Title: Better repr for threading objects
Type: enhancement Stage: patch review
Components: Library (Lib) Versions: Python 3.6, Python 3.5
Status: open Resolution:
Dependencies: Superseder:
Assigned To: Nosy List: berker.peksag, brett.cannon, davin, larry, pitrou, rbcollins, rhettinger, serhiy.storchaka, terry.reedy, vstinner
Priority: normal Keywords: patch

Created on 2015-06-06 10:21 by serhiy.storchaka, last changed 2016-09-10 15:57 by serhiy.storchaka.

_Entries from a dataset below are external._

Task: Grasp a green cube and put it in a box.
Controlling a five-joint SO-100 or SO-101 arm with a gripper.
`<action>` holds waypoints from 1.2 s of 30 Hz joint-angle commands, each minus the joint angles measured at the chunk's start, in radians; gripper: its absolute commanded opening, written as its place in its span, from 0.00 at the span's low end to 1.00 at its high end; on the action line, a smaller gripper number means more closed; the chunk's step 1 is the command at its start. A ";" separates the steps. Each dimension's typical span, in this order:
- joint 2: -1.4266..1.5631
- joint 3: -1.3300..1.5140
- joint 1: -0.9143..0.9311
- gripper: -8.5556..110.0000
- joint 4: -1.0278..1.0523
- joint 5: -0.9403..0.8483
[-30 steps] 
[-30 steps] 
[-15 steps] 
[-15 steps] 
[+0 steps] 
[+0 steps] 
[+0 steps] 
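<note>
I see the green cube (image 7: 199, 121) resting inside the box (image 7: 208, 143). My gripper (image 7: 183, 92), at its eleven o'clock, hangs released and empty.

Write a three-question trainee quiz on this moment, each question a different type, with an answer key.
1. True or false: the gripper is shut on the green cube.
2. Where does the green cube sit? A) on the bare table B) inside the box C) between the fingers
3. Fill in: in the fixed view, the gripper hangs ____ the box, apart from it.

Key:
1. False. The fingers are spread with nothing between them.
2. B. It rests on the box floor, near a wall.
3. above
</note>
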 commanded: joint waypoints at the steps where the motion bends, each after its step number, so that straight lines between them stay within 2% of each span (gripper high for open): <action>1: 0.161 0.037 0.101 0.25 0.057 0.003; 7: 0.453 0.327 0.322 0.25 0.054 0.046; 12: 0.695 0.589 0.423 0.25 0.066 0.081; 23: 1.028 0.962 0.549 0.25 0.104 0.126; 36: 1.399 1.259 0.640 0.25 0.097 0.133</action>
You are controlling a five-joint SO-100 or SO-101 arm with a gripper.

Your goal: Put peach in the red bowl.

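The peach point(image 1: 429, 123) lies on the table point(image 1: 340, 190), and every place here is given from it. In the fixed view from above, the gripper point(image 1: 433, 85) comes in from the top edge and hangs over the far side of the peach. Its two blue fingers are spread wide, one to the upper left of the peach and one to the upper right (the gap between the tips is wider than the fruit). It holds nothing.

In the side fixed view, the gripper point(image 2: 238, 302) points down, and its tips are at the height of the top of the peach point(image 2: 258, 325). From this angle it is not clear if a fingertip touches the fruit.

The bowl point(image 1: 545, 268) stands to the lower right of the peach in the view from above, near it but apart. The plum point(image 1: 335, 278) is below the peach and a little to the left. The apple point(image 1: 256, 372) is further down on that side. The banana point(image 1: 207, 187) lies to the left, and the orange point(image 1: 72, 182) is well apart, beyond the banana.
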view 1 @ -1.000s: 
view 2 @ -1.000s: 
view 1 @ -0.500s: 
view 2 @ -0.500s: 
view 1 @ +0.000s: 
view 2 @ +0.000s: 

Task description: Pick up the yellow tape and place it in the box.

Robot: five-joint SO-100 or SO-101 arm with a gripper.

File name Uploaded Description Edit
threading_objects_reprs.patch serhiy.storchaka, 2015-06-06 10:23 review
threading_objects_reprs_2.patch serhiy.storchaka, 2015-06-06 15:42 review
Messages (15)
msg244896 - (view) Author: Serhiy Storchaka (serhiy.storchaka) * (Python committer) Date: 2015-06-06 10:21
Proposed patch adds makes reprs of threading objects Semaphore, BoundedSemaphore, Event, and Barrier expose their public states. This will help for debugging.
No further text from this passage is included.